- - Sunday, June 12, 2016


San Francisco is America’s most entertaining city, though not always in the way the people who live there think it is. “Baghdad by the Bay,” as a favorite newspaper columnist was fond of calling it, did not invent the politics of the absurd, but San Francisco is where the absurdities were perfected.

San Francisco, one of America’s most beautiful cities where the living is cultured and easy, is also the nation’s most prominent “sanctuary city,” where felons, scofflaws, assorted desperados and others on the run from border agents can be comfortable waiting for President Obama to complete his repeal of immigration controls. This makes the city unsafe for everyone else, as Kathryn Steinle, 32 and pregnant, learned to her fatal sorrow when she strolled the waterfront with her father last summer. She was slain by an illegal Mexican immigrant who had been deported five times before he found sanctuary from federal authorities in Baghdad by the Bay.

San Francisco takes itself very, very seriously, as befits a city with foggy streets, a history of romance of an unusual provenance, “little cable cars that climb halfway to the stars,” and its own immigration law. Now some of the city fathers imagine themselves arbiters of the nation’s defense, which they seem to regard as something scarily reminiscent of Nazi Germany.

John Avalos, a member of the San Francisco Board of Supervisors, says the Blue Angels, the celebrated U.S. Navy-Marine Corps aerial acrobatic team that has thrilled 260 million spectators since it was formed in 1946 to demonstrate precision flying, is no longer welcome above San Francisco.

Mr. Avalos wants to ban flyovers of what he sneers are “killing machines,” because the squadron of six McDonnell-Douglas F-18 Hornet fighter jets “strike terror in the community” when they “strafe neighborhoods.” Mr. Avalos, who sounds like he has watched too many war movies and confuses “strafing” with aerial acrobatics. “It’s about the terror that they cause in people when they strafe the neighborhoods,” he tells the San Francisco Chronicle. “That’s something I hear about all the time when the Blue Angels fly overhead.”
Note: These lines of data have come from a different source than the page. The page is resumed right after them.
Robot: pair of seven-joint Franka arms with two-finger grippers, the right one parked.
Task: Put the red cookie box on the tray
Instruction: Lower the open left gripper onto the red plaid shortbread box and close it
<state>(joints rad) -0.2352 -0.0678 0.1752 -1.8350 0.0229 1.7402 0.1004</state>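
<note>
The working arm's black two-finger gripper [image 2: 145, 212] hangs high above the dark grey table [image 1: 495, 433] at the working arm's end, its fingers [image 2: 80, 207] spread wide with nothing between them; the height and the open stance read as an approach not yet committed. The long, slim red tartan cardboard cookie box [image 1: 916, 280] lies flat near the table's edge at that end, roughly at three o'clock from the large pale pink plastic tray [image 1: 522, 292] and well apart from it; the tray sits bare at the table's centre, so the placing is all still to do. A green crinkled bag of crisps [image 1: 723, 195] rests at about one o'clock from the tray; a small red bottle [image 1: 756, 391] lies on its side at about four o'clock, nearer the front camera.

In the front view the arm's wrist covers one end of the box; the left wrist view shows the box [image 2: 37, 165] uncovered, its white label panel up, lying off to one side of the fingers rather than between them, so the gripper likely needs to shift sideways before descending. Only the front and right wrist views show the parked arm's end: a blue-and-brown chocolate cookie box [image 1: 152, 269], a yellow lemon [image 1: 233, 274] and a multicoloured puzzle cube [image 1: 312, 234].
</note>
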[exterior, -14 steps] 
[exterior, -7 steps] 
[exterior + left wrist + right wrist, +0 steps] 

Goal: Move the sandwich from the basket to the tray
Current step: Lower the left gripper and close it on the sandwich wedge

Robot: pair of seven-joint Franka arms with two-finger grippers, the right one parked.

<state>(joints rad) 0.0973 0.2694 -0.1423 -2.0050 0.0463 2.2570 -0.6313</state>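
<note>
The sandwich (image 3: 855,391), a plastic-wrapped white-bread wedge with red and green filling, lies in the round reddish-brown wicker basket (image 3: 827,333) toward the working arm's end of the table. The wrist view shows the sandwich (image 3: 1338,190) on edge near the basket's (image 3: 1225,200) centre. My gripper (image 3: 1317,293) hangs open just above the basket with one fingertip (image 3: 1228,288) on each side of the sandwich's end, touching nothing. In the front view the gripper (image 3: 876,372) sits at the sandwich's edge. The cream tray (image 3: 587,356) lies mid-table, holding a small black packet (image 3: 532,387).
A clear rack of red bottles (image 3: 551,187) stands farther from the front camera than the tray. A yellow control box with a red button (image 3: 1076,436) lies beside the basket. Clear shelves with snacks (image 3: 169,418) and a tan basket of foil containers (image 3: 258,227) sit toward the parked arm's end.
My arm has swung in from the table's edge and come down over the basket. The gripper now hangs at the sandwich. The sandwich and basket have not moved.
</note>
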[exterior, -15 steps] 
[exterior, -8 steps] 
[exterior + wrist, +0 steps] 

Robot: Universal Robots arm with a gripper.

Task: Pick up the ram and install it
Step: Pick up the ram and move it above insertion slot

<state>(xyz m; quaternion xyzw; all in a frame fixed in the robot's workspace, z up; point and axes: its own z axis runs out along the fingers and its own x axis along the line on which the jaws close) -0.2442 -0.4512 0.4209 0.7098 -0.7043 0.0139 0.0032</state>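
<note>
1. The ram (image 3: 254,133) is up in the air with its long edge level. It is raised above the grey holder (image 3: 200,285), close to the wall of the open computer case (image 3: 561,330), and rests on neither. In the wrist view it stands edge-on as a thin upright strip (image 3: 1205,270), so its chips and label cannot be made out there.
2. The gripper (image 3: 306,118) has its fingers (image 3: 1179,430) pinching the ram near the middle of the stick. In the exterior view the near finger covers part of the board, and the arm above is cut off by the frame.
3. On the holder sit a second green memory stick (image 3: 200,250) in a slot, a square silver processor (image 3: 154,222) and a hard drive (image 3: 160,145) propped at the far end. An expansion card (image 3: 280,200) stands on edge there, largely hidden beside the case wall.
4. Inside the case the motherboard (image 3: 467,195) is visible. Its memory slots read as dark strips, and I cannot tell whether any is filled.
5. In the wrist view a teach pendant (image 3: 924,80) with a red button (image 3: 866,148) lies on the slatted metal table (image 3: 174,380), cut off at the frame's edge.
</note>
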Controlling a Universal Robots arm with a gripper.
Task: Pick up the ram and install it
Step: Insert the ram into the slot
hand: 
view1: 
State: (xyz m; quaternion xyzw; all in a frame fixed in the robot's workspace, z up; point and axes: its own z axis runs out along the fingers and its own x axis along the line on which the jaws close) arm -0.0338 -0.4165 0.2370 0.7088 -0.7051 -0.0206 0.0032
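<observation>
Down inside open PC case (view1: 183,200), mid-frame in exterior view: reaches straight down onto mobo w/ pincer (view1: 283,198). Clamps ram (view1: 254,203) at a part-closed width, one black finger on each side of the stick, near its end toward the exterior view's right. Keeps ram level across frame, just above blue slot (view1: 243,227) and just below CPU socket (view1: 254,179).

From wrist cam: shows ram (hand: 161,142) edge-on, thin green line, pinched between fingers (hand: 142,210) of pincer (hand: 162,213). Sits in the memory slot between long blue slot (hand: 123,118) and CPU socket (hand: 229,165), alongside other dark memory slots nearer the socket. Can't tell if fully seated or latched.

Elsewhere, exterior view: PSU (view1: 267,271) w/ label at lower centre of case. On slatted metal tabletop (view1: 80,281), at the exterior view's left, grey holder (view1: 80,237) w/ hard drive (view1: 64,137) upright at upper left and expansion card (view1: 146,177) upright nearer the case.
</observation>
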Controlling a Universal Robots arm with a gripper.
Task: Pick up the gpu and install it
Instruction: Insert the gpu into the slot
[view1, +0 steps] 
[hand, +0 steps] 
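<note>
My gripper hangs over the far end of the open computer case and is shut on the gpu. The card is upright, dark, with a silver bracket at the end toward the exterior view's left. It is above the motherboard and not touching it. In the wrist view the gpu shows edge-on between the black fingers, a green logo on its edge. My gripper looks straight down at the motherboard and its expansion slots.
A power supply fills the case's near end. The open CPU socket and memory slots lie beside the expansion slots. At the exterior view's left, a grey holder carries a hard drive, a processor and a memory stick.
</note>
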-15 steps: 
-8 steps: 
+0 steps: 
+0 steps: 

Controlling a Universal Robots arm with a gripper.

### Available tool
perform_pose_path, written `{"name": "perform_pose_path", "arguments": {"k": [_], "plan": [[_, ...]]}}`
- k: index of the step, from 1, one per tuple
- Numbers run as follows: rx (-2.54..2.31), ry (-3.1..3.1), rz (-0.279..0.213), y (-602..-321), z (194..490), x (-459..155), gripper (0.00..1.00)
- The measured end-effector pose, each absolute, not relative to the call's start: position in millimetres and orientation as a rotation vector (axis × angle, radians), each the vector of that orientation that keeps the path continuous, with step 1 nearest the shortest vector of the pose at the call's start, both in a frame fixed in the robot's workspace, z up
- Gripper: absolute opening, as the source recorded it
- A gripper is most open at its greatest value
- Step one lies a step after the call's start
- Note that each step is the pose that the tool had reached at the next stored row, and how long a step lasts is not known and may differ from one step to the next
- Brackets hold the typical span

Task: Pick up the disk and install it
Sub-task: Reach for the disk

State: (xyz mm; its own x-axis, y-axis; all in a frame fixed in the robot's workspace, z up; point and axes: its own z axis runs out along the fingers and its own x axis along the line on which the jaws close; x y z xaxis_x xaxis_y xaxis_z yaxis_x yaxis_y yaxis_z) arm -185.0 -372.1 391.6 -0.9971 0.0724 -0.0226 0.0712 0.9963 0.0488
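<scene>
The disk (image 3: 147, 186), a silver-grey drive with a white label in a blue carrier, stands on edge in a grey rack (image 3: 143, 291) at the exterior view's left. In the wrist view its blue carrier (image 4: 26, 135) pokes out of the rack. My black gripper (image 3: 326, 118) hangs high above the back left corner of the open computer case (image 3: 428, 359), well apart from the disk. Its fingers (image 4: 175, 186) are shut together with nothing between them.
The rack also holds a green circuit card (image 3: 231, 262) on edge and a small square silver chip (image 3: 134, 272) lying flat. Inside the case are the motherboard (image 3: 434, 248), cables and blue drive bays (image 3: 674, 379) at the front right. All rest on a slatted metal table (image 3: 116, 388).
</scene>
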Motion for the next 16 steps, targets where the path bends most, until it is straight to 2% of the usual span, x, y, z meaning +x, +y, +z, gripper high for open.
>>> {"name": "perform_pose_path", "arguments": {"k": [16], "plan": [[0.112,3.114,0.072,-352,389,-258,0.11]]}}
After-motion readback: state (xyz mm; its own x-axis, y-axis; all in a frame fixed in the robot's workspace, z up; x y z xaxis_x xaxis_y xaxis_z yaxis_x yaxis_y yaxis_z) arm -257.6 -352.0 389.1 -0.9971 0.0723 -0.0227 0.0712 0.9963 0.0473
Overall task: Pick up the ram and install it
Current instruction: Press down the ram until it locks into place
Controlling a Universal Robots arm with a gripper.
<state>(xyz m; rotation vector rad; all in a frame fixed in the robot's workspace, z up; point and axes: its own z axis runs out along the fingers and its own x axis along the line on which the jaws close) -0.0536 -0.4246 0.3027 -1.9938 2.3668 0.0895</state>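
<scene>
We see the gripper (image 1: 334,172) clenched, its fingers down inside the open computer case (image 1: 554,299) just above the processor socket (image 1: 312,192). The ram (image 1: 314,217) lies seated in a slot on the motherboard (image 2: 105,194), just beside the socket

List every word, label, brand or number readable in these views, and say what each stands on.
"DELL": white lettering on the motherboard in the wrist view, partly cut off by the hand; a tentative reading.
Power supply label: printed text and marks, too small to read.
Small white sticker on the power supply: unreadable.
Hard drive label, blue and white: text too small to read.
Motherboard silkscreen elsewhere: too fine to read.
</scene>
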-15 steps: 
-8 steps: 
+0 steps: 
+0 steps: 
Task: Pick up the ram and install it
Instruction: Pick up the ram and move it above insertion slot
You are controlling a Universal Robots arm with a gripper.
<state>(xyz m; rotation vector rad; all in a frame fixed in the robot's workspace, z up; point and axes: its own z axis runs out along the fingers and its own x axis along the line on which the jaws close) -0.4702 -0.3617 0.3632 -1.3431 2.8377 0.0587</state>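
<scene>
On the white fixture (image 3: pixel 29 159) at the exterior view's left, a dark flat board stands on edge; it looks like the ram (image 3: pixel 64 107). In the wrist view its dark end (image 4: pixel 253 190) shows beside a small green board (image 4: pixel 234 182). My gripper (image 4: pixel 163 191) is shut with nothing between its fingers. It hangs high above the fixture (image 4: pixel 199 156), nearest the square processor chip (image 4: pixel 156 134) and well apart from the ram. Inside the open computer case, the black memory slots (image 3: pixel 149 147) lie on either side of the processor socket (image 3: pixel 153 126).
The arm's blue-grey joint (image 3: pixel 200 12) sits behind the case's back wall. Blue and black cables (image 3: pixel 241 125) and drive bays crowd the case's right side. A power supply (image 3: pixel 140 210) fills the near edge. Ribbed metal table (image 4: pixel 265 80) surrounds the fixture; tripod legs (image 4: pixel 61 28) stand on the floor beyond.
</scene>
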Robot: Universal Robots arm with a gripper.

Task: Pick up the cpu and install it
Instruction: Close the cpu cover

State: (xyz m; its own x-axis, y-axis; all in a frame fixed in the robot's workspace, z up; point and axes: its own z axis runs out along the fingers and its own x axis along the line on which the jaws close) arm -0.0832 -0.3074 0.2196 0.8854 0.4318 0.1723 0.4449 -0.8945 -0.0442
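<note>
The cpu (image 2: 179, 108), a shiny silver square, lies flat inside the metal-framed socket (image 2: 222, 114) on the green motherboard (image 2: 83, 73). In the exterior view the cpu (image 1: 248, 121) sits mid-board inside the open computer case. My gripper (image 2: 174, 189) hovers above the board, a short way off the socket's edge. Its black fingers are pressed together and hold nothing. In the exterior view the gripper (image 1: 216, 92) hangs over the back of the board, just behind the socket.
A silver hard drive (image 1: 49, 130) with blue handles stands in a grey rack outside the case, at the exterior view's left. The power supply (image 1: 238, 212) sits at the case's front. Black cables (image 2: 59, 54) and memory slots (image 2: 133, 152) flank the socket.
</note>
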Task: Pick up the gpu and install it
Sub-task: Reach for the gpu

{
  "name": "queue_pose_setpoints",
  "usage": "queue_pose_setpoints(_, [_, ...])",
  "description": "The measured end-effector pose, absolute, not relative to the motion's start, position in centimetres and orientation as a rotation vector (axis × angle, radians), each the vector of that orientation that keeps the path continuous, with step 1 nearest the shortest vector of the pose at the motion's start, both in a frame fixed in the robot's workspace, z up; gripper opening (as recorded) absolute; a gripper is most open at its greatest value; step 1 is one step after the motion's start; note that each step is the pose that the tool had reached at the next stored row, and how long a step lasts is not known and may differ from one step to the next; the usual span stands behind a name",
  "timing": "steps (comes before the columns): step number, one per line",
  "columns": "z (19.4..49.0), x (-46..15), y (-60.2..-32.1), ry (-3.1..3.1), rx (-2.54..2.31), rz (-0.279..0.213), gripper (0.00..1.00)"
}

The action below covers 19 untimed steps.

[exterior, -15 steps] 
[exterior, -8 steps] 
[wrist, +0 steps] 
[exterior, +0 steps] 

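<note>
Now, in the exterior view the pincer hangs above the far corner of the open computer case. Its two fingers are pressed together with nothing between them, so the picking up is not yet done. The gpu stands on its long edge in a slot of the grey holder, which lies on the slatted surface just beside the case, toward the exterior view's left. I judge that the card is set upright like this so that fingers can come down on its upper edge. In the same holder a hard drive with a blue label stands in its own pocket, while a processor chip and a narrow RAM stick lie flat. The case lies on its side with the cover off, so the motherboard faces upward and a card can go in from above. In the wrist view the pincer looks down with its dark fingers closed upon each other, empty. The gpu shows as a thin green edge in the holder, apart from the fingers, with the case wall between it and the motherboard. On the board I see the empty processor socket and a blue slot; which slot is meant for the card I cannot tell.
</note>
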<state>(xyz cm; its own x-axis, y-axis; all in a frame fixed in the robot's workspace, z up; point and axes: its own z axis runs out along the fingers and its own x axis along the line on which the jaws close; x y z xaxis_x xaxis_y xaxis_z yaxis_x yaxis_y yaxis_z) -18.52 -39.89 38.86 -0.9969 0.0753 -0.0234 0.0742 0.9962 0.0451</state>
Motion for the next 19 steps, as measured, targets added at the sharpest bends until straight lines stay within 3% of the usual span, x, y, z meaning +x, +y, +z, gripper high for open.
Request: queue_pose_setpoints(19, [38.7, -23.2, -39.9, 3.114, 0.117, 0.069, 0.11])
On Twitter, where such twaddle thrives, he tweaked that “more than anything [the Blue Angels] just maintain U.S. power ‘uber alles’,” invoking the German for “over all.” He wants to clear the skies above the city before Fleet Week in October, when San Francisco takes the U.S. Navy to its bosom in an annual liberty. He let the smoke from the entrails get in his eye during Fleet Week last year, seeing things nobody else did.

“Thousands of us in the Civic Center Plaza staring up, gawking as the Blue Angels strafe San Francisco and flip us the bird. War planes flying at low altitudes over San Francisco reminded me of the $580 billion for U.S. imperialism and the pittance for climate and human development.”

Mr. Avalos tried to persuade the other supervisors to pass a nonbinding resolution dissing the Angels last year, but failed. A supervisor who voted against it last year, Eric Mar, supports the new resolution, saying “potential dangers” outweigh the benefits. The Angels go against “the values of peace that San Francisco stands for,” he told the Chronicle. “They promote militarism, and I don’t think a city like ours should be promoting that.”

But another supervisor, who voted against the resolution last year, says he hasn’t changed his mind. “It’s a huge economic boon … and a majority of my constituents like [the show].” If the Angels depart, there’s always Gay Pride Week. It’s always a biggie by the bay.